Published DateLACONIA — Belknap County Commissioners say they won't pay a $1,500 bill for legal services brought forward by the County Convention from the Mitchell Municipal Group of Laconia.
''It's not our bill. We had already hired an attorney,'' County Administrator Debra Shackett advised the commissioners Wednesday morning as they discussed what to do with the bill, which the Mitchell group had forwarded to the county on the instruction of County Convention Chairman Rep. Colette Worsman (R-Meredith).
Shackett's words echoed the warning that Commissioner Ed Philpot gave to the convention in March when he said, "If the Mitchell Group presents us with an invoice, we would not pay it, because we did not hire the attorney."
Disregarding the advice, the convention instead voted to hire the Mitchell Group to defend itself against a lawsuit brought by former Laconia Mayor Tom Tardif, which charged that it had violated the state Right-to-Know Law by electing its officers by secret ballot last December.
Shortly after the suit was filed, the convention had sought permission from the commissioners, in whom state law vests the authority to engage and direct legal counsel representing the county, to hire its own attorney. Citing the statute, the commission refused the request but retained Paul Fitzgerald of the Wescott, Millham and Dyer law firm of Laconia, to defend the convention.
After the commissioners refused the convention's request, the convention appealed the denial to itself, and voted 10-7 to authorize Worsman to seek legal counsel. Both Laura Spector-Morgan of the Mitchell Municipal Group and Fitzgerald filed appearances in Belknap County Superior Court on behalf of the county with Spector-Morgan later withdrawing.
The issue Tardif raised was apparently resolved when the convention held a new election at which votes for the convention officers were made in public.
''I think it was pretty clear up front that we had already hired an attorney for the delegation,'' said Philpot, who said that the flip side is that the Mitchell Group had provided the services in good faith.
''When we tried to explain to the delegation that there had never been a question in the past about how this got handled, they wouldn't listen. It's just another example of the continued friction which resulted in yet another bill for taxpayers. It was unnecessary and is a bill the delegation members should pay,'' said Philpot.
Commissioner Steve Nedeau said that the Mitchell bill isn't the only one for legal services the county faces, pointing out that the convention has hired another attorney to represent it in potential legal action against the commissioners over who has control over line items in the county budget.

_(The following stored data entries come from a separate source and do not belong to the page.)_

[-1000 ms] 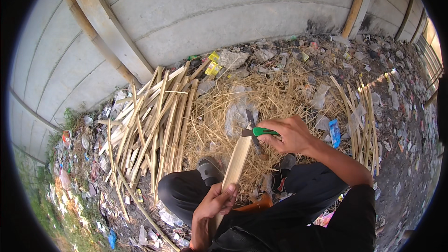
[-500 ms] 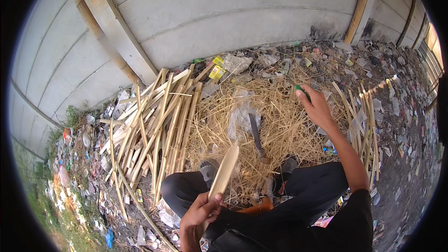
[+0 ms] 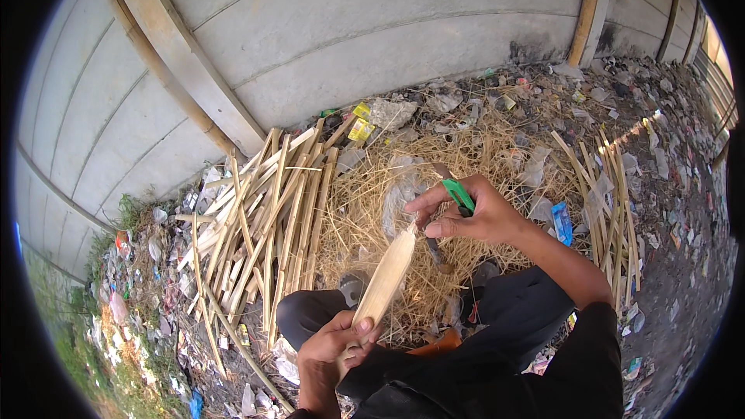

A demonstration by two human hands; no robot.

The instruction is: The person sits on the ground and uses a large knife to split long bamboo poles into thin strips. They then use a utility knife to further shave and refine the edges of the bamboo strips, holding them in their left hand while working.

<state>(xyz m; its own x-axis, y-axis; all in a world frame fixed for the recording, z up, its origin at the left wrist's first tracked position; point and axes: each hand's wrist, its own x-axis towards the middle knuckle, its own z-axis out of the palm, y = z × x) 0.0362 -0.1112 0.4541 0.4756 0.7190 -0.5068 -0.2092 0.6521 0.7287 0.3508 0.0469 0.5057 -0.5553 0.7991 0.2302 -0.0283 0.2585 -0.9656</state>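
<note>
So your left hand (image 3: 335,345) is low down, near your knee, & it's wrapped tight round the bottom end of a flat bamboo piece (image 3: 386,275). That bamboo piece is pale yellow & points up and away from you, tilted a bit to the right. Its top end sits just under your right hand (image 3: 466,213).

Your right hand is closed round a knife w/ a green handle (image 3: 458,194). The dark blade (image 3: 434,248) pokes down from your fist, right beside the top of the bamboo piece. Can't tell if blade & bamboo touch.

You're sitting on the ground in dark pants (image 3: 512,318). A grey shoe (image 3: 353,289) shows by the bamboo.

In front of you is a heap of dry straw (image 3: 365,209). Left of it lies a pile of bamboo sticks (image 3: 264,217), lots of them, leaning toward the grey wall (image 3: 349,39). Another small bunch of sticks (image 3: 601,194) lies to your right. Bits of trash (image 3: 361,120) sit by the wall, some yellow, & a blue wrapper (image 3: 562,223) is near your right arm.
</note>
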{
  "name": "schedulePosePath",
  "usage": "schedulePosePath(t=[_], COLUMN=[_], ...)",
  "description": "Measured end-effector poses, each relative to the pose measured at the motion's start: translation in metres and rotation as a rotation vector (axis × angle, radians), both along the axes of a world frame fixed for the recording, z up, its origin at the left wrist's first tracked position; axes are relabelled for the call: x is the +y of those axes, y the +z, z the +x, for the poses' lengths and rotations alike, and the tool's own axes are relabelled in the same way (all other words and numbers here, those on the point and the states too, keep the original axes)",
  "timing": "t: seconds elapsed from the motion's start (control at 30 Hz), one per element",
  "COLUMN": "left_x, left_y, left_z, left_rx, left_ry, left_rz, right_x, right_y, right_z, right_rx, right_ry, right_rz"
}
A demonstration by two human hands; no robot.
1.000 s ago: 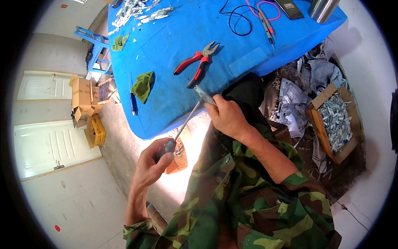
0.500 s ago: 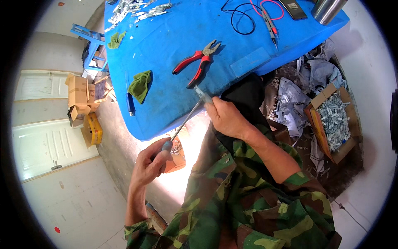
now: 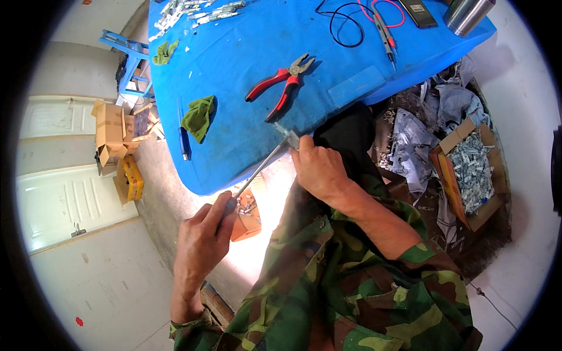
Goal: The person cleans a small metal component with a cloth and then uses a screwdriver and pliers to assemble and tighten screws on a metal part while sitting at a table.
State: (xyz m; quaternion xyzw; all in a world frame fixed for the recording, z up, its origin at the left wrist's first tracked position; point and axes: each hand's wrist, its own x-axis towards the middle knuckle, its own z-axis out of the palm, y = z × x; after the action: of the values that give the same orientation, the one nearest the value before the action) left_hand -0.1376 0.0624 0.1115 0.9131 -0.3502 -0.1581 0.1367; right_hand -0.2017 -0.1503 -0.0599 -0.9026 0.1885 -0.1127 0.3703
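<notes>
My left hand point(image 3: 202, 240) is wrapped round the handle of a screwdriver point(image 3: 257, 170), whose long metal shaft slants up to the right. The shaft's tip meets a small grey-white part point(image 3: 287, 134) pinched between the thumb and fingers of my right hand point(image 3: 321, 168). My fingers cover some of that part, so its exact kind does not show. Both hands are just off the near edge of the blue-covered table point(image 3: 234, 134). Red-handled pliers point(image 3: 285, 85) lie with jaws apart on the cloth, just beyond the small part.
On the table are a green rag point(image 3: 198, 119), a blue-handled screwdriver point(image 3: 184, 140), a heap of metal parts point(image 3: 175, 17), test probes point(image 3: 384, 38), a phone point(image 3: 418, 13) and a steel flask point(image 3: 467, 16). A box of parts point(image 3: 473, 172) stands right; a box point(image 3: 246, 219) sits below.
My left hand has shifted slightly down and left and its fingers have straightened somewhat along the screwdriver handle. My right hand still holds the small part at nearly the same place.
</notes>
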Motion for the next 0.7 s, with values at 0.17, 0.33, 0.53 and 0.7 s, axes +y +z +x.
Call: schedulePosePath(t=[0.17, 0.33, 0.53, 0.7], left_x=[0.012, 0.024, 0.027, 0.025], left_y=[-0.010, -0.018, -0.025, -0.021], left_z=[0.004, 0.006, 0.008, 0.016], left_rx=[0.209, 0.436, 0.480, 0.641], left_ry=[0.069, 0.193, 0.214, 0.267], left_rz=[-0.121, -0.171, -0.181, -0.182], right_x=[0.002, 0.001, -0.003, -0.004], right_y=[0.001, -0.008, -0.008, 0.000], right_z=[0.001, 0.001, 0.001, 0.001], right_rx=[-0.039, -0.070, -0.065, -0.018], right_ry=[-0.019, -0.032, -0.008, 0.009], right_rz=[0.031, 0.121, 0.230, 0.208])
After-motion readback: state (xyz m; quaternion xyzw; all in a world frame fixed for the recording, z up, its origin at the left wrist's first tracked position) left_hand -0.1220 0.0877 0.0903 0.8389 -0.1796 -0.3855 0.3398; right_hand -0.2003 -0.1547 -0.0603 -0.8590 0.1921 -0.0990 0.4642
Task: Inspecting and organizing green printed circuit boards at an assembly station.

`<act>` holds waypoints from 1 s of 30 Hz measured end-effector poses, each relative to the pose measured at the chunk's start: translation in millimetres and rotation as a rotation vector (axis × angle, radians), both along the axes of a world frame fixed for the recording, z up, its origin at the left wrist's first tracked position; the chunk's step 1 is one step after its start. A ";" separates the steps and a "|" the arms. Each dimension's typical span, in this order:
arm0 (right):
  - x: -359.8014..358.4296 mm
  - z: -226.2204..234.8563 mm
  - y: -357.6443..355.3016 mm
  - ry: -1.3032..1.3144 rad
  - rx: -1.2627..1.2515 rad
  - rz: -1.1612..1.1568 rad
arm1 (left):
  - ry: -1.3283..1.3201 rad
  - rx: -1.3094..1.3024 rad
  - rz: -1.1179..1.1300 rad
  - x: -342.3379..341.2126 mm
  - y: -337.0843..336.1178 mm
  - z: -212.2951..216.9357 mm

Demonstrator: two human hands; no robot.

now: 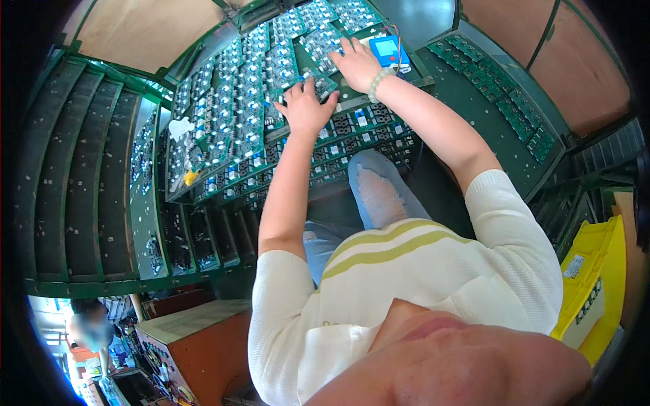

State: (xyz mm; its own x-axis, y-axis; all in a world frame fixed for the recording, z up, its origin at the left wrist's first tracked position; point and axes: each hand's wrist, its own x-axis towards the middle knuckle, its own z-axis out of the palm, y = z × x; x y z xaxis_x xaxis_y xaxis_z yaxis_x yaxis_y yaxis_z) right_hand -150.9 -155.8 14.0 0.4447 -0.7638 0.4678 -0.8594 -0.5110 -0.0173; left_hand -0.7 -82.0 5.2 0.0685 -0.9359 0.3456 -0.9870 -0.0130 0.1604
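Note:
My left hand (306, 108) lies palm down with its fingers spread over green circuit boards (244, 101) that cover the sloped bench. A tilted board (322, 82) lies right at its fingertips; whether the fingers press on it I cannot tell. Farther right, my right hand (357, 65) is also stretched out, its fingertips at the edge of another group of boards (321, 44). Just right of that hand sits a small blue device with a lit screen (388, 49), wires running from it. Neither hand shows anything gripped.
Several boards line the right side panel (467, 101). Dark green shelves (74, 169) stand at the left. A yellow object (191, 177) lies at the bench's left front corner. The lower right holds a yellow bin (613, 271); another person (91, 331) is at lower left.

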 end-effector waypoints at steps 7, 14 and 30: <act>6.9 -0.5 -35.7 0.040 0.350 -0.005 | 0.117 -0.089 -0.036 10.7 -2.8 -6.2; 8.3 -20.8 -47.6 -0.042 0.155 0.096 | 0.148 -0.191 -0.086 17.5 -0.9 -10.3; 21.5 -31.8 -51.8 -0.300 0.128 0.334 | 0.108 -0.313 -0.468 48.2 12.3 -12.8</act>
State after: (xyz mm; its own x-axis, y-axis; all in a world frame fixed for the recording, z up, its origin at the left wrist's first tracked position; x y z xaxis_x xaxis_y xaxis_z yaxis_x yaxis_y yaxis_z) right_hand -129.5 -207.6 -17.7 0.5350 -0.6618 0.5251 -0.5957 -0.7362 -0.3210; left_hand 47.5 -69.6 -7.5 -0.2782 -0.7295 0.6248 -0.8541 0.4855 0.1865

''The chairman of the convention was down in Concord soliciting attorneys for that suit,'' said Nedeau, who said that the commission needs to be consistent in the way it handles its differences with the convention which may result in legal bills.
Last month the convention voted nine-to-seven, with two members absent, to retain attorney David Horan, a former assistant county attorney in Hillsborough County, to represent it in its dispute with the commission over the respective authority of the two bodies over the management of the county budget.
Last week the convention had a ''non-meeting'' in Concord to discuss legal matters but cancelled a planned public meeting which was to follow that session because it had not been posted far enough in advance to satisfy state law.
Shackett said that there is another legal bill as well, from Belknap County Register of Deeds Barbara Luther, for $5,200 for legal fees she incurred defending her office in a court action brought by commissioners to compel her office to comply with a change in accounting procedures which had been recommended by in an audit. The commission has not paid the bill even though the convention placed a line item for $5,200 in the county budget earlier this year for that purpose.